**Task requirements**
Answer with the exact lines of the following material from the one containing "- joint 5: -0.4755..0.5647" through the one containing "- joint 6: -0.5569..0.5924", both end lines included.
=====
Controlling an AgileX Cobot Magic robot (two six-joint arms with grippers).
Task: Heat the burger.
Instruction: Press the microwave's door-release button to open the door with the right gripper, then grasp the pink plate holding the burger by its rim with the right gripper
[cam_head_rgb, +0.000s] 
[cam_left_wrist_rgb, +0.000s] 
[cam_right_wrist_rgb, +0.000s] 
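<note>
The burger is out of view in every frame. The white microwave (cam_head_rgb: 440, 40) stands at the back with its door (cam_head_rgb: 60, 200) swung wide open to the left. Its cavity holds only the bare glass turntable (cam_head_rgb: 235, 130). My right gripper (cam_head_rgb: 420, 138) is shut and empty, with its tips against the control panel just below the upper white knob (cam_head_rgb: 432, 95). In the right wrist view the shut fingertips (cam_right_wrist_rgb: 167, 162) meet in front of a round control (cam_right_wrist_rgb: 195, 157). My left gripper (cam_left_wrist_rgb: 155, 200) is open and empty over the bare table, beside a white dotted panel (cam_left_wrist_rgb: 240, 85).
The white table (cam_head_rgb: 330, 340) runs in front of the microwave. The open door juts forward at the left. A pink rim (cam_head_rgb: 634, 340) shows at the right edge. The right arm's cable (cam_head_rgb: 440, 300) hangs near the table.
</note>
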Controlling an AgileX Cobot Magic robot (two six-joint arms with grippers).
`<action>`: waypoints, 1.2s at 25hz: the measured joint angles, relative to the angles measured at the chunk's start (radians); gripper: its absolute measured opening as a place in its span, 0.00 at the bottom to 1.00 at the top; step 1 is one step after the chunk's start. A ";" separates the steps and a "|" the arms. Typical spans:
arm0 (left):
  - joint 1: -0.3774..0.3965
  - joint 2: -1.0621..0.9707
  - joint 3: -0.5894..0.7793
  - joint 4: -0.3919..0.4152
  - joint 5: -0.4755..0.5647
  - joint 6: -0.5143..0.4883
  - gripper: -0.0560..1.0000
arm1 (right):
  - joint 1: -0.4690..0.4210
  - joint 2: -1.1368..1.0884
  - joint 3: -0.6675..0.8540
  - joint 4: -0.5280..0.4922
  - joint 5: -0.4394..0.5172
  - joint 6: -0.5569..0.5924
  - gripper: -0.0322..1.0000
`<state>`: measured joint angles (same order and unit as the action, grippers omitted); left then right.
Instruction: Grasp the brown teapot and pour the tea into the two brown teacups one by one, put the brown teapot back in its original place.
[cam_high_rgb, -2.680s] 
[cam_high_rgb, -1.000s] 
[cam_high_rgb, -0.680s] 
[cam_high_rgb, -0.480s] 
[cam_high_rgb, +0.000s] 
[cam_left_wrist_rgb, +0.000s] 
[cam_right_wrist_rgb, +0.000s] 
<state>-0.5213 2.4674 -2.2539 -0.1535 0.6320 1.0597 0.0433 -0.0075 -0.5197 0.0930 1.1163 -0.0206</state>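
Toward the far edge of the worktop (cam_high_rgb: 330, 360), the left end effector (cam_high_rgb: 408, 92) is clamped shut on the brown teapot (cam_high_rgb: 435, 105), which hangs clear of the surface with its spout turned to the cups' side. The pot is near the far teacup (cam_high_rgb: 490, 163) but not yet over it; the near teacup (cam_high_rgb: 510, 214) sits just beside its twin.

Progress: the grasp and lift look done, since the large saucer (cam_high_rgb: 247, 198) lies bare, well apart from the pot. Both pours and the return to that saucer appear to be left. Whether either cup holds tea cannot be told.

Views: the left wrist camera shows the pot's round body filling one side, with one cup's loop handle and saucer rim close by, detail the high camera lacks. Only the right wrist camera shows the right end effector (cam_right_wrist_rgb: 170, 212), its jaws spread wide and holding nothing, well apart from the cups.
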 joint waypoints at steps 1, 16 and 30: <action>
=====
**Exercise output**
  - joint 5: -0.4755..0.5647
  - joint 6: -0.5143..0.4883
  - gripper: -0.0560..1.0000
arm1 (right):
  - joint 1: -0.4690..0.4210
  - joint 2: -1.1368..1.0884
  - joint 3: -0.6675..0.8540
  - joint 4: -0.5280..0.4922
  - joint 5: -0.4394..0.5172
  - joint 6: -0.5569..0.5924

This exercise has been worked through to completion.